Ouzo is deeply connected with Greece, and there are indications that it has been consistently produced since ancient times. Its production demands special skills; part of it is produced by distillation and a larger part is water flavoured with various aromatic herbs, of which aniseed prevails. In Greece, ouzo is particularly popular during lent (Sarakosti), as it is well-suited to the lenten foods.
It is not by chance that the current home of Ouzo is Lesvos. In Lesvos' gulf of Kaloni, large quantities of sardines are fished, a special treat when salted;
Ouzo is an ideal accompaniment for sardines and other salted seafood such as herring and anchovies, as well as for fried squid, whitebait, other small fish.

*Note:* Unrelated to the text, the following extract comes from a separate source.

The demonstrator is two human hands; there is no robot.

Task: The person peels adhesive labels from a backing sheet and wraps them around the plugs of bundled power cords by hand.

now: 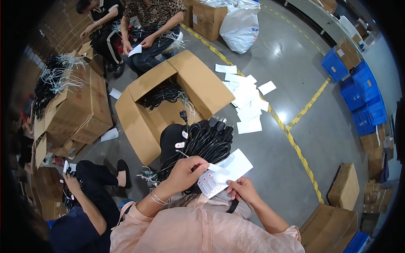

The same applies for all grilled seafood, like octopus, calamari, and certain large fish grilled with lots of sea salt.
Ouzo also suits olives; olives with Ouzo is a favourite meze in olive-producing regions, such as Kalamata and Lesvos.
In the contemporary big city, the proposal “let’s go for Ouzo or Ouzakia” has a special meaning. Its prerequisites are a large company of friends and lots of 'kefi' (a Greek term that can only be translated as 'appetite for fun'). It might be a Saturday or Sunday afternoon and the bottles finish quickly, one after the other.
Ouzo, along with the right food, is the best stress-reliever; it lifts the mood and creates bonds amongst people.
But be careful; in large quantities, ouzo leads to very bad hangovers! Thus, for those who drink it, it’s not always a pleasure. Nevertheless, it still has its special position in the life of the city.